It’s the fourth week of school and you’ve already missed four classes in a row. You can only miss three before I start chopping points off your final grade. Still, you’ve returned now, you insist for good, sporting new amethyst hair.
Hair like that is a pronouncement. Of what, I was sure I did not want to know. In my younger days I might have thought hopefully that it was a quiet sign of your freshened dedication. I am not young anymore, so I must admit that your hair made me vaguely uneasy, even before you followed me back to my office and unspooled your tale of woe.
Now it is my job to listen, and to find things out about my students whether I want to or not. I did not want to see that one student’s scar on her lower back from when she had surgery on her pilonidal cyst. Nevertheless, before I could object, it was presented. I did not want to hear the tale of that other student’s groin abscess, or its untimely burst. Protestations were useless.
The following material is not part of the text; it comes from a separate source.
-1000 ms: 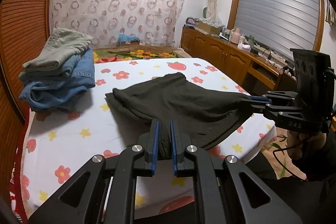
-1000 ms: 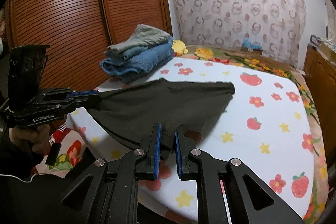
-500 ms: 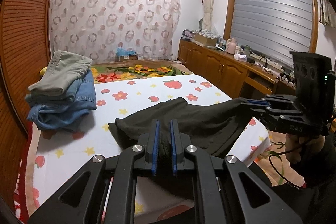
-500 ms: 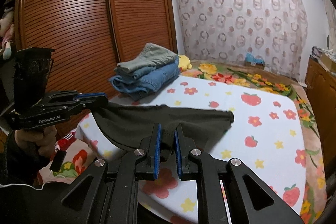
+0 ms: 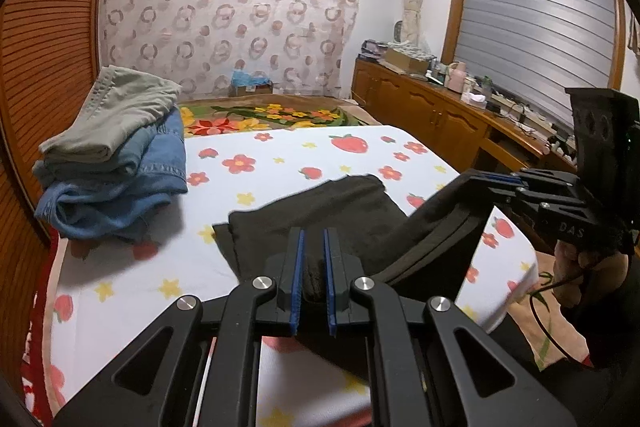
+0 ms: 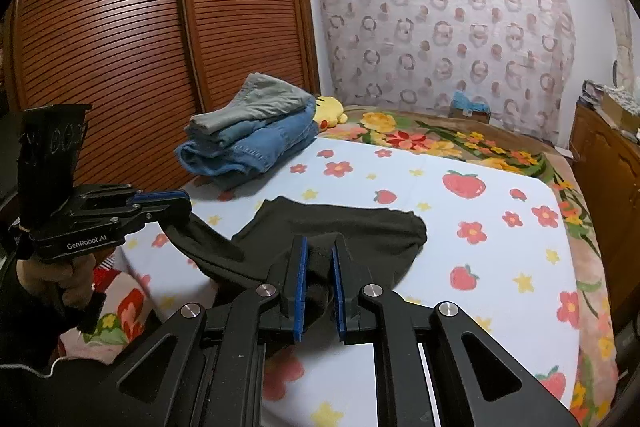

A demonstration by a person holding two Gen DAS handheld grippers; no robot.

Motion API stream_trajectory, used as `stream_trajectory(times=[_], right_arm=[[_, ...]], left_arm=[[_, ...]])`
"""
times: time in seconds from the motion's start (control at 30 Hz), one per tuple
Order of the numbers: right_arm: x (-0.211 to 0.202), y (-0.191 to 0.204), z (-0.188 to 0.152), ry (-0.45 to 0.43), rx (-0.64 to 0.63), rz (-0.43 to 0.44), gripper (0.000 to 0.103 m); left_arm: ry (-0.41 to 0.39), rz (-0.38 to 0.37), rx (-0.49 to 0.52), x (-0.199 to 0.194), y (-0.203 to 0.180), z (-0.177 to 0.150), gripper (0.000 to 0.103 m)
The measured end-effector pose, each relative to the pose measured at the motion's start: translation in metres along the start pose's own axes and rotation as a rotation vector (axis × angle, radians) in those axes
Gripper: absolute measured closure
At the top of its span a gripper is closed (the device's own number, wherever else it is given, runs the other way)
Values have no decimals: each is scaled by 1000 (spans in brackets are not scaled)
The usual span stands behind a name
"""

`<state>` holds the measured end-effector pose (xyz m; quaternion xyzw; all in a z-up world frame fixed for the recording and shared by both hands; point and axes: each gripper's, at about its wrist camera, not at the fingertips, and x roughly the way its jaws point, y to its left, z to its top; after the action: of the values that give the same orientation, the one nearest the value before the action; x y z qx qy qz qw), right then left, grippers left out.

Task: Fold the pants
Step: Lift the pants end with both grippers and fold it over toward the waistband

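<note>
Pants [image 5: 320, 203]: near edge clamped in left gripper [image 5: 312, 275] and right gripper [image 6: 319, 279]; thin bunched hold may slip, spoiling fold.

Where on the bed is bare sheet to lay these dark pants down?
Free: the sheet right of the dark pants, out to the floral blanket, and the strip between pants and folded stack. Crowded: the wardrobe-side corner, where the stack sits.

My two wrist views sit low at the bed's [image 5: 256, 259] near edge, facing its far curtain [image 6: 440, 39]; both share the folded stack [image 5: 116, 151].
</note>
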<state>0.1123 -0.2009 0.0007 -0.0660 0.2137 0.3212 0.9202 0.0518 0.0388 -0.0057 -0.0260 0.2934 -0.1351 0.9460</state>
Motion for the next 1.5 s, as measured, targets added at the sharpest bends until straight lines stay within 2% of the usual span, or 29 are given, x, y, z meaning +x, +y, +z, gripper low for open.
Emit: stream_trajectory(times=[0.47,0.9,1.1,1.13,1.27,1.3,1.4,1.5], right_arm=[[82,-39,32,75,85,-29,91],[134,-53,45,121,98,-86,91],[142,-55,43,147,105,-91,91],[141,-56,44,147,109,-97,91],[129,-57,44,129,113,-99,85],[125,-57,42,123,109,-98,85],[108,-55,37,107,96,-103,81],[92,-55,28,103,98,-98,76]], left_arm=[[47,66,-21,70,33,38,92],[77,112,-1,104,46,59,92],[102,124,-4,111,48,54,92],[107,123,-11,111,49,52,90],[113,101,-40,103,52,46,68],[108,91,-39,99,51,43,58],[103,63,-36,90,47,35,52],[106,56,-25,83,39,25,41]])
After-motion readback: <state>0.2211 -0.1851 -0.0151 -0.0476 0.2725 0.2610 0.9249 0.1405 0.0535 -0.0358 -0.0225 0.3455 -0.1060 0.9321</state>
But mostly I must confess that I do not want to hear about my students’ emotional problems, most especially when airing those problems is the very first conversation that student initiates with me, inevitably after they have stopped coming to class or doing work. I do not want to be privy to long personal details of their lives, whether those details are real or imagined. In part because I have my own problems, and my own friends and family members with problems. Most of us are on anti-depressants. Some of us have chronic medical conditions. Many of us are in bad marriages, or have money or career woes, or parents that have decided it would be nice to drive to the grocery store in their underwear. Some of us, God help us, are dropping dead with little or no warning, and others in ways to painful to imagine.
So I do not want to know, Girl With the Amethyst Hair, that you found your boyfriend dead last semester. I do not want to know that you are having seizures, and panic attacks, and you’ve used way too much ecstasy. I do not want to know that your doctors think you might be bipolar. Or hear about your therapists, or your uneasy membership in two sororities. I do not want to know that the Xanax isn’t working, and that you think you might be agoraphobic. And I do not want to know that you’ve heard things about me, bad things about how I grade, and you’re terrified of coming to my class.
But you say these things anyway, and I have to think for a bit because I am not sure what to say to you, or your amethyst hair, because I don’t know how to help you. You are clearly upset, as I would be, hoisting around such a burden of real and shadowy plagues. So I try to tell you the right things. You need to visit student services. They can help you with an accommodations plan. No, you say, because your mom told you they won’t take your problems seriously. Everyone will think your problems are “made up”. But they might as well be, Girl With the Amethyst Hair, because I cannot help you, unless those nice people at student services tell me how.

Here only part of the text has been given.